Leave campaigners are not convinced, saying he has been forced to "whitewash" his long-held Eurosceptic attitudes - while on the other side, some pro-EU Labour MPs have been calling for him to take a more high-profile role in the campaign.
So just how much does Mr Corbyn share his party's enthusiasm for the UK's relationship with Brussels?
Mr Corbyn has expressed Eurosceptic arguments in the past - in 1993, he spoke out against the Maastricht Treaty which established the European Union and moved towards economic and political union.
The treaty, Mr Corbyn said, "takes away from national parliaments the power to set economic policy and hands it over to an unelected set of bankers who will impose the economic policies of price stability, deflation and high unemployment throughout the European Community".
He voted against the Lisbon Treaty in 2008, and in one article on his website, said the EU had "always suffered a serious democratic deficit".

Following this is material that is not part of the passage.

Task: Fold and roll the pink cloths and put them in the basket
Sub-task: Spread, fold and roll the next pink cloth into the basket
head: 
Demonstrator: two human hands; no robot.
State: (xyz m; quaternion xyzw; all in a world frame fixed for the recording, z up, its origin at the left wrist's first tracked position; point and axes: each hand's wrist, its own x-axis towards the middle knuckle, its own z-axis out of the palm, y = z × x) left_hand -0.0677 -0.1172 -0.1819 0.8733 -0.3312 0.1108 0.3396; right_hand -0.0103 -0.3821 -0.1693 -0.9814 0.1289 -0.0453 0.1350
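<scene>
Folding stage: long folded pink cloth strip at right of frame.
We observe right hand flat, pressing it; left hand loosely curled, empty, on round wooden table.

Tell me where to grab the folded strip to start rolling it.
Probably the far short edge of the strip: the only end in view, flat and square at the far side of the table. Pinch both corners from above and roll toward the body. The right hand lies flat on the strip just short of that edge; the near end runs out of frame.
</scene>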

Apparently written amid speculation on who would become the first European Council president in 2009, the article said: "The creation of the post of president is a triumph for the tenacity of the European long-sighters.

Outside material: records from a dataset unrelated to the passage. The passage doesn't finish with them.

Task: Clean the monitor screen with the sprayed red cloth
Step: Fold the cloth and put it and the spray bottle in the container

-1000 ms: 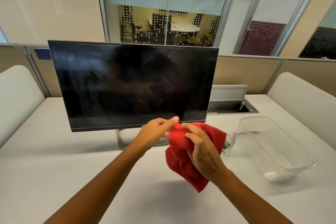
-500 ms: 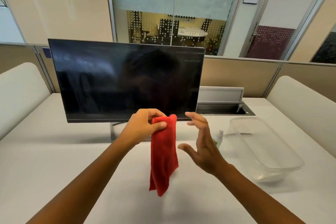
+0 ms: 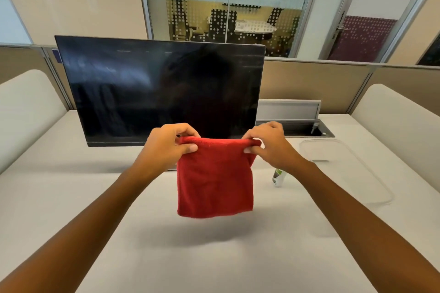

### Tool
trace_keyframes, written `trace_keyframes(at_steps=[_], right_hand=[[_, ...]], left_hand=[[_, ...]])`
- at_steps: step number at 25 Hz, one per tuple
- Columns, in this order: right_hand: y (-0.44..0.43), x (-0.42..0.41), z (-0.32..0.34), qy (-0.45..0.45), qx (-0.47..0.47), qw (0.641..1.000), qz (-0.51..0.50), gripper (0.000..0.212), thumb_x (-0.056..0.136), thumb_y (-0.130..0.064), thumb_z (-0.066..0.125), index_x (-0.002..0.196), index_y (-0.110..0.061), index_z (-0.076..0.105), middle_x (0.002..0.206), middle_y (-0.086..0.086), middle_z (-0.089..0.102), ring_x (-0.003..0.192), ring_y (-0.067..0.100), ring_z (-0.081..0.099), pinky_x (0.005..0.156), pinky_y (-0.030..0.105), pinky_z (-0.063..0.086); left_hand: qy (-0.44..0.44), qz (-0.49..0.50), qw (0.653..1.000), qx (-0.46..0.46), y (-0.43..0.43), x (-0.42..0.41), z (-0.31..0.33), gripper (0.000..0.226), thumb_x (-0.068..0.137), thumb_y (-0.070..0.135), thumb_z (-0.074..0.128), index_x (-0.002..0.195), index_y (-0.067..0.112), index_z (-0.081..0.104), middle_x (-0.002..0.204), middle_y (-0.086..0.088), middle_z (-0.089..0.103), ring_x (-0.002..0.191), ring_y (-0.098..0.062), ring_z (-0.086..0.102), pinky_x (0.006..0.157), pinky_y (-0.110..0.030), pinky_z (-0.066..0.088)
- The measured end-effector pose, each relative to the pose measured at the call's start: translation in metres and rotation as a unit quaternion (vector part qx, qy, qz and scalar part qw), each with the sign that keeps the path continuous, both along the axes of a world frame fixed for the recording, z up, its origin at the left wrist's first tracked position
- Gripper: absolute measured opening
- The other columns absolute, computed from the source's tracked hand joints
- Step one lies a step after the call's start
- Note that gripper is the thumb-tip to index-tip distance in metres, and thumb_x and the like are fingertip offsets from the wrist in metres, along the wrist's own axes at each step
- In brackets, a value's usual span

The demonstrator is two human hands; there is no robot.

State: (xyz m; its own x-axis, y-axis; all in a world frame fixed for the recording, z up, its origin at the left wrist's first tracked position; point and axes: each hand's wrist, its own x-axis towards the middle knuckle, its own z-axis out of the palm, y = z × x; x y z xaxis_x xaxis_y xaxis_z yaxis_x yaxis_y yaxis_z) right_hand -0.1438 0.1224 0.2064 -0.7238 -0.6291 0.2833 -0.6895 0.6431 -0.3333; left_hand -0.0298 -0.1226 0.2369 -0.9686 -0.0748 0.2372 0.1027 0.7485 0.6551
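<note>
A black monitor (image 3: 157, 88) stands on the white desk, its dark screen facing me, streaked with reflections. In front of its lower edge a red cloth (image 3: 214, 181) hangs folded into a flat square above the desk. My left hand (image 3: 166, 145) pinches the cloth's top left corner. My right hand (image 3: 269, 143) pinches the top right corner. The cloth's upper edge is stretched level between the two hands. It hangs apart from the screen.
A small spray bottle (image 3: 278, 177) stands on the desk under my right wrist. A clear plastic tub (image 3: 345, 169) sits to the right. A cable tray with raised lid (image 3: 289, 109) lies behind the monitor. Padded dividers flank the desk (image 3: 71, 197).
The cloth was bunched in both hands, then dangled from my left hand alone. My right hand has now taken the other top corner and the cloth is spread out flat.
</note>
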Motion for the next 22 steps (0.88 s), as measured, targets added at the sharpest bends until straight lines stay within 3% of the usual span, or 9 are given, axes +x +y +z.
trace_keyframes(at_steps=[3,5,8,10,12,15,19,22], right_hand=[[0.014,0.014,-0.007,0.119,0.002,0.993,-0.002,0.01,0.085,-0.016,0.074,0.095,-0.017,0.072,0.093,-0.001,0.072,0.092,0.021,0.062,0.104,0.042,0.028],[0.027,0.033,-0.023,0.127,0.03,0.991,0.023,0.014,0.082,-0.016,0.078,0.094,-0.015,0.072,0.092,0.0,0.072,0.088,0.02,0.064,0.101,0.041,0.031],[0.044,0.059,-0.057,-0.004,0.074,0.996,0.052,0.011,0.084,-0.02,0.075,0.093,-0.017,0.069,0.09,-0.005,0.069,0.085,0.015,0.059,0.101,0.034,0.029],[0.046,0.065,-0.075,-0.096,0.092,0.99,0.05,0.011,0.085,-0.019,0.072,0.095,-0.016,0.069,0.091,-0.005,0.068,0.085,0.016,0.056,0.094,0.03,0.033],[0.04,0.06,-0.086,-0.148,0.08,0.985,0.035,0.013,0.087,-0.016,0.07,0.1,-0.013,0.068,0.095,-0.001,0.068,0.089,0.017,0.057,0.088,0.032,0.042],[0.019,0.047,-0.095,-0.179,0.062,0.982,-0.018,0.019,0.091,-0.012,0.064,0.11,-0.015,0.063,0.106,0.001,0.065,0.1,0.019,0.058,0.091,0.035,0.046],[-0.012,0.043,-0.117,-0.119,0.089,0.987,-0.061,0.033,0.093,-0.011,0.061,0.126,-0.015,0.058,0.128,0.003,0.058,0.119,0.021,0.053,0.104,0.033,0.039],[-0.02,0.053,-0.133,0.002,0.079,0.996,-0.027,0.034,0.093,-0.014,0.063,0.126,-0.01,0.063,0.139,0.01,0.055,0.128,0.028,0.051,0.109,0.043,0.04]], left_hand=[[0.005,0.009,1.0,0.001,0.001,0.008,-0.019,0.024,0.076,0.015,0.076,0.08,0.036,0.065,0.078,0.022,0.064,0.079,0.0,0.062,0.07,-0.01,0.044],[-0.008,-0.007,1.0,0.014,0.004,0.023,-0.039,0.027,0.074,0.014,0.077,0.08,0.037,0.066,0.075,0.025,0.063,0.077,-0.001,0.062,0.064,-0.005,0.045],[-0.066,-0.043,0.997,0.026,0.009,0.049,-0.078,0.03,0.073,0.016,0.079,0.08,0.042,0.066,0.077,0.025,0.067,0.078,0.001,0.063,0.067,-0.008,0.045],[-0.11,-0.044,0.992,0.037,0.012,0.058,-0.102,0.03,0.074,0.016,0.078,0.08,0.042,0.065,0.079,0.022,0.068,0.078,-0.002,0.063,0.073,-0.018,0.048],[-0.119,-0.018,0.992,0.043,0.014,0.051,-0.12,0.021,0.079,0.016,0.073,0.085,0.035,0.066,0.082,0.018,0.069,0.081,-0.005,0.063,0.082,-0.029,0.049],[-0.117,0.041,0.992,-0.008,0.015,0.026,-0.137,0.011,0.088,0.02,0.063,0.096,0.027,0.065,0.094,0.01,0.07,0.093,-0.015,0.063,0.092,-0.038,0.044],[-0.135,0.097,0.982,-0.091,0.012,0.012,-0.166,0.017,0.094,0.019,0.052,0.108,0.021,0.061,0.108,0.002,0.068,0.101,-0.02,0.061,0.092,-0.037,0.034],[-0.133,0.106,0.98,-0.103,0.006,0.025,-0.185,0.02,0.096,0.02,0.048,0.112,0.019,0.058,0.114,0.0,0.065,0.101,-0.02,0.06,0.095,-0.037,0.033]])
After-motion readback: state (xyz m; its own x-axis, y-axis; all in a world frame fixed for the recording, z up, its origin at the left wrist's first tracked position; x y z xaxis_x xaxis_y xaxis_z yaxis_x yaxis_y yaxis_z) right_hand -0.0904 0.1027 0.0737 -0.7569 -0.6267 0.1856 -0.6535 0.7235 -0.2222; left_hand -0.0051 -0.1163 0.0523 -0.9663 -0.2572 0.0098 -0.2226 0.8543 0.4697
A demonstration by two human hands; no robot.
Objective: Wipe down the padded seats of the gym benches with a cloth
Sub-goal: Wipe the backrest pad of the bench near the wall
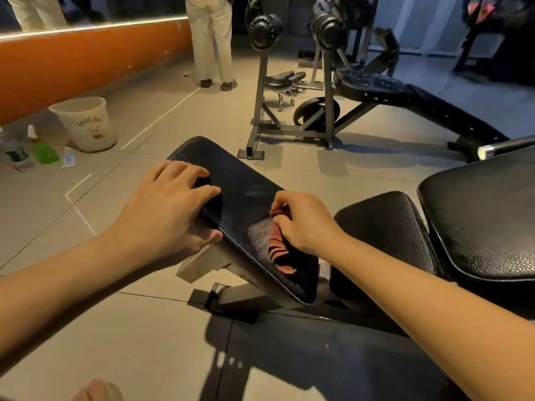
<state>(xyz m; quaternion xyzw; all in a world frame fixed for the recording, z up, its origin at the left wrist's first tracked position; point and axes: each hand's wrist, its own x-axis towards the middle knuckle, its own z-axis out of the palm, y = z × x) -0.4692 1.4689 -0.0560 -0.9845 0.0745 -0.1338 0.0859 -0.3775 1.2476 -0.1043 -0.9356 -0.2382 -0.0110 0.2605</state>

"The project has always been to create a huge free-market Europe, with ever-limiting powers for national parliaments and an increasingly powerful common foreign and security policy."
Labour leadership campaign
During the Labour leadership contest last year, the candidates were regularly asked how they would campaign in the referendum, which we now know is being held on 23 June.

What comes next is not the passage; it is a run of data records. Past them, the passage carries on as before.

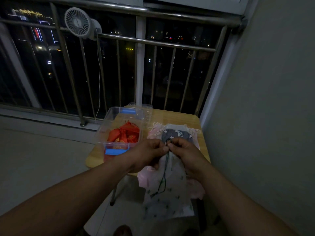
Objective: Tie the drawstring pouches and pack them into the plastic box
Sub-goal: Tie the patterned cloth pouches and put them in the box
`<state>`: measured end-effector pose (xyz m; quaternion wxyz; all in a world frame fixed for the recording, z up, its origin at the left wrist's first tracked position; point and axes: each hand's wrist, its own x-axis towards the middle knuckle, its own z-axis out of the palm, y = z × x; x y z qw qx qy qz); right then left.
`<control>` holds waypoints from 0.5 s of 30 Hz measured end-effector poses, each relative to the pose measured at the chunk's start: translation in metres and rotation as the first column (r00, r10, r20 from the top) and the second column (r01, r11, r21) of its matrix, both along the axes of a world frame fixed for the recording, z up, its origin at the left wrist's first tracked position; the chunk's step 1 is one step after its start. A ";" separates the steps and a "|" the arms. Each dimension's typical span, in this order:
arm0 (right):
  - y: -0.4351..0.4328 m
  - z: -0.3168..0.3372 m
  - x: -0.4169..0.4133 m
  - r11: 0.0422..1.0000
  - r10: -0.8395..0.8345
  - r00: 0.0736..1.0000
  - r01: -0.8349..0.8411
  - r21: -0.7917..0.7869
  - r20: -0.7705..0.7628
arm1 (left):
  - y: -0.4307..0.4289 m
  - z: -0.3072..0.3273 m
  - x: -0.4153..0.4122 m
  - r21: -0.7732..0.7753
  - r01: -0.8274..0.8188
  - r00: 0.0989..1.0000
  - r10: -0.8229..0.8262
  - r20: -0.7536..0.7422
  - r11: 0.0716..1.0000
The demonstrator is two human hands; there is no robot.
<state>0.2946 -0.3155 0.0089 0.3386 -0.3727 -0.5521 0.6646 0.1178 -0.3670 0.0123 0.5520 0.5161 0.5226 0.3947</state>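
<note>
Pinches dark drawstring (164, 176) of white pouch (168, 198) with left hand (150, 152) and right hand (185, 150), fingertips meeting over table (179, 118) near edge. Hangs below hands, past that edge. Left on table: open plastic box (109, 126), red pouches (125, 133) inside; pouch pile (177, 133) behind hands.

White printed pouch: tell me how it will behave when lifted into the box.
Probably floppy: the white pouch hangs limp below the left hand and right hand, which pinch its dark drawstring. Likely light, since it looks flat and thin. It should not roll.
</note>
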 end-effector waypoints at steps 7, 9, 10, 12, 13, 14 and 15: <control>0.009 -0.010 0.009 0.994 -0.104 0.993 0.104 -0.009 0.055 | -0.010 -0.013 -0.016 0.007 -0.015 0.993 0.015 -0.119 1.000; 0.012 -0.015 0.011 0.981 -0.168 0.974 0.151 0.118 0.152 | -0.013 -0.015 -0.019 0.065 0.043 0.946 -0.020 -0.322 0.997; 0.013 -0.017 0.010 0.972 -0.199 0.963 0.171 0.161 0.183 | -0.013 -0.016 -0.018 0.111 0.080 0.912 -0.028 -0.409 0.991; 0.014 -0.020 0.007 0.958 -0.245 0.943 0.200 0.208 0.226 | -0.014 -0.017 -0.017 0.253 0.145 0.818 0.029 -0.574 0.956; 0.014 -0.021 0.003 0.953 -0.261 0.935 0.209 0.220 0.240 | -0.013 -0.021 -0.020 0.327 0.172 0.764 0.083 -0.640 0.929; 0.014 -0.023 0.001 0.951 -0.272 0.930 0.220 0.219 0.249 | -0.012 -0.024 -0.022 0.373 0.189 0.724 0.128 -0.678 0.909; 0.014 -0.024 -0.001 0.949 -0.281 0.926 0.229 0.217 0.252 | -0.012 -0.027 -0.025 0.384 0.187 0.707 0.148 -0.692 0.904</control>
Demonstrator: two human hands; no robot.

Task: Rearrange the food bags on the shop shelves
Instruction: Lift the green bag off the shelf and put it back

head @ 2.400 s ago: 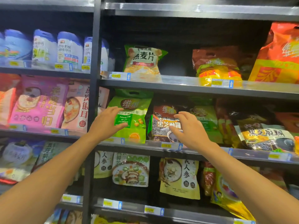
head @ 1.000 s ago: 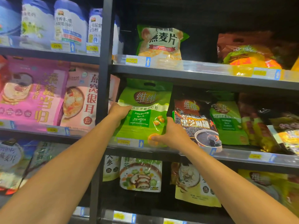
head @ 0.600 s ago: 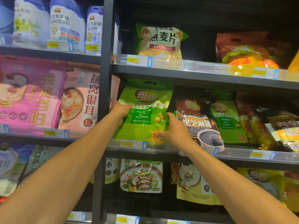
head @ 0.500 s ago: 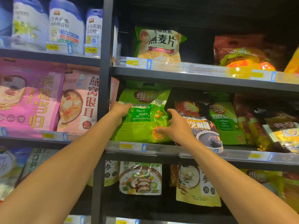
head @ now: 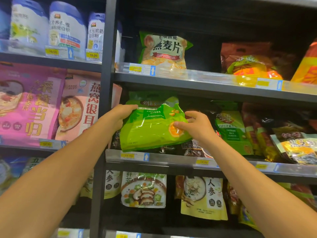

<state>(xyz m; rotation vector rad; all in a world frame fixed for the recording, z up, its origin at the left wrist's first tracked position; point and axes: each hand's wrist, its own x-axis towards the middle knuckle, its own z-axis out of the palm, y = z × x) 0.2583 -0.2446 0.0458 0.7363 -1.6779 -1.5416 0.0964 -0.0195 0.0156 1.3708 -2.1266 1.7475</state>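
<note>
— Two hands are on the green bag [head: 152, 127], yes?
— Yes. The left hand [head: 120, 115] is closed around its upper left corner, and the right hand [head: 195, 127] pinches its right edge, thumb on the front and fingers behind.
— Where is the bag?
— At the left end of the middle shelf [head: 171, 159], beside the post [head: 104, 103]. Its bottom edge hangs clear above the shelf's price rail, and the bag leans forward with its top bent over.
— How does that differ from a second ago?
— Then the bag stood upright on the shelf, its bottom behind the rail, with the right hand at its lower right corner. Half a second ago it was already lifted a little. Now it is higher and crumpled, and dark bags [head: 190, 148] show beneath it.
— And its neighbours?
— A second green bag [head: 231, 131] stands to the right, as it did before. The oat bag [head: 164, 50] on the shelf above has not shifted either.
</note>
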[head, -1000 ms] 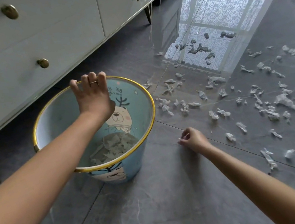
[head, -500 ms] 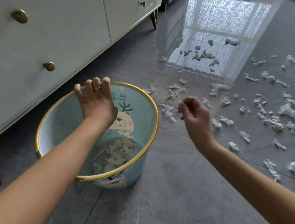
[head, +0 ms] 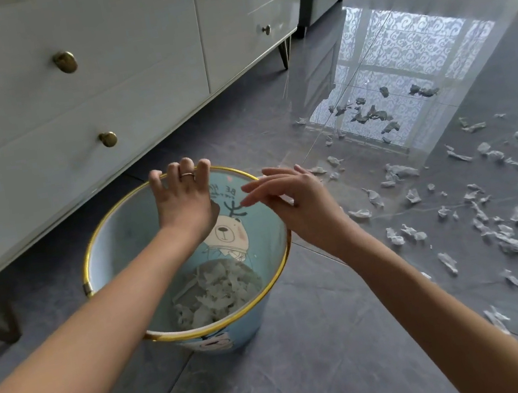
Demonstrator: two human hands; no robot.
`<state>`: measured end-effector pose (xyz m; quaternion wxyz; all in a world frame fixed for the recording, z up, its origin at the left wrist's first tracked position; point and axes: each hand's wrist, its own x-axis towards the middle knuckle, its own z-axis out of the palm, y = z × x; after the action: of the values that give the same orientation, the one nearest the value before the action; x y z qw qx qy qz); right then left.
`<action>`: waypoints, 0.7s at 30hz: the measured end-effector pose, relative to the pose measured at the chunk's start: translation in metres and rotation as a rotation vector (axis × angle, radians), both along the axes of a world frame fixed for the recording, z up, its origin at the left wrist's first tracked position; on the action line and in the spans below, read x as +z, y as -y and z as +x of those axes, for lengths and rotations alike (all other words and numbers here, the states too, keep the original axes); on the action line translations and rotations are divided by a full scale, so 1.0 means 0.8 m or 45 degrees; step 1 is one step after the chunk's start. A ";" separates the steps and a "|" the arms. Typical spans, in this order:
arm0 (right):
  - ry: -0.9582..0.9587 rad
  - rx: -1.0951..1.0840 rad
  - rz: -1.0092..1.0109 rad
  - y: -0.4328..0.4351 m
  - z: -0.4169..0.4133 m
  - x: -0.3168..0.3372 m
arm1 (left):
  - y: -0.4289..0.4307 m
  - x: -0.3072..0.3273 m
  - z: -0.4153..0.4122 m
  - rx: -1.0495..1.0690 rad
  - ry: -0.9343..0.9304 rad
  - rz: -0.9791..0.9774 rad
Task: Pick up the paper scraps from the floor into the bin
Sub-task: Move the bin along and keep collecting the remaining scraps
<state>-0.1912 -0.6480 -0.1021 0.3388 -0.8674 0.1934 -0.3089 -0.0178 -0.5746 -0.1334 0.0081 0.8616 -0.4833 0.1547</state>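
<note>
A light blue bin (head: 103,256) with a gold rim and a bear picture stands on the grey tile floor. My left hand (head: 185,202) grips its far rim, fingers curled over the edge. My right hand (head: 296,203) hovers over the bin's right side with fingers spread and nothing visible in them. A heap of white paper scraps (head: 215,292) lies at the bottom of the bin. Several more paper scraps (head: 495,225) are scattered over the floor to the right.
A white drawer cabinet (head: 95,86) with brass knobs stands on legs close behind the bin. A bright window reflection (head: 401,69) glares on the tiles at the back right, with dark-looking scraps in it. Bare grey floor (head: 312,359) lies in front of the bin.
My right hand rose from the floor, moved left over the bin and spread its fingers. My left hand stayed on the rim. The view tilted up a little.
</note>
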 end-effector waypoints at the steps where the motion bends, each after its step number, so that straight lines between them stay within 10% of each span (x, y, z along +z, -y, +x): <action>1: 0.068 0.032 0.050 0.001 -0.001 -0.002 | 0.001 0.001 0.001 -0.002 -0.008 -0.012; 11: 0.348 -0.429 0.771 0.063 -0.007 -0.046 | 0.003 0.010 0.029 0.056 -0.127 -0.086; 21: -0.770 -0.443 0.458 0.140 -0.010 -0.191 | 0.041 0.020 0.089 0.207 -0.212 -0.120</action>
<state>-0.1989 -0.7602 -0.2553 0.3556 -0.8004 0.4796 -0.0532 0.0537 -0.6072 -0.1177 0.0762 0.9066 -0.4016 0.1053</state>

At a GMB hustings Mr Corbyn said "I would advocate a No vote if we are going to get an imposition of free market policies across Europe", before going on to criticise the "growing military links" with Nato and calling for trade union "harmonisation" across the bloc, "rather than just allowing it as a business free-for-all across Europe".
In another debate, hosted by the Fabian Society, he said he had "mixed feelings" on the EU, and at a hustings in Warrington said he would not rule out campaigning to leave.
He said: "I think we should be making demands: universal workers' rights, universal environmental protection, end the race to the bottom on corporate taxation, end the race to the bottom in wage protection.
"And I think we should be making those demands and negotiating on those demands rather than saying blankly we're going to support whatever Cameron comes out with in one, two years' time, whenever he finally decides to hold this referendum."
After winning a landslide victory in Labour's leadership contest, Mr Corbyn said David Cameron should not have a "blank cheque" in his negotiations ahead of the referendum.
Under pressure from MPs to clarify his position, Mr Corbyn said he wanted the UK to remain a member but would try to reverse any "damaging changes" negotiated by Mr Cameron.
"Labour is clear that we should remain in the EU. But we too want to see reform," he wrote in the Financial Times.
He added: "If Mr Cameron fails to deliver a good package or one that reduces the social gains we have previously won in Europe, he needs to understand that Labour will renegotiate to restore our rights and promote a socially progressive Europe."
The campaign gets under way
After David Cameron returned from the Brussels summit, the Labour leader said the PM's reforms were a "great opportunity missed'', adding that EU membership brought "jobs and investment".
Speaking after a meeting of the Party of European Socialists in Brussels, he said: "The Labour Party is going to be committed to campaigning to stay in the European Union.
"And when there's a Labour government in 2020, we will be trying to ensure better workers' protection across Europe, strong financial protections all across Europe, and a Europe that is based on social justice and good, rather than solely on free-market economics."
He has also stressed he is "not on the same side of the argument" as David Cameron, despite both leaders backing continued EU membership.
And he has criticised the government's £9m pro-EU leaflet drop, with his spokesman saying a "more even" assessment of the facts about Britain's EU membership would have been more useful for voters.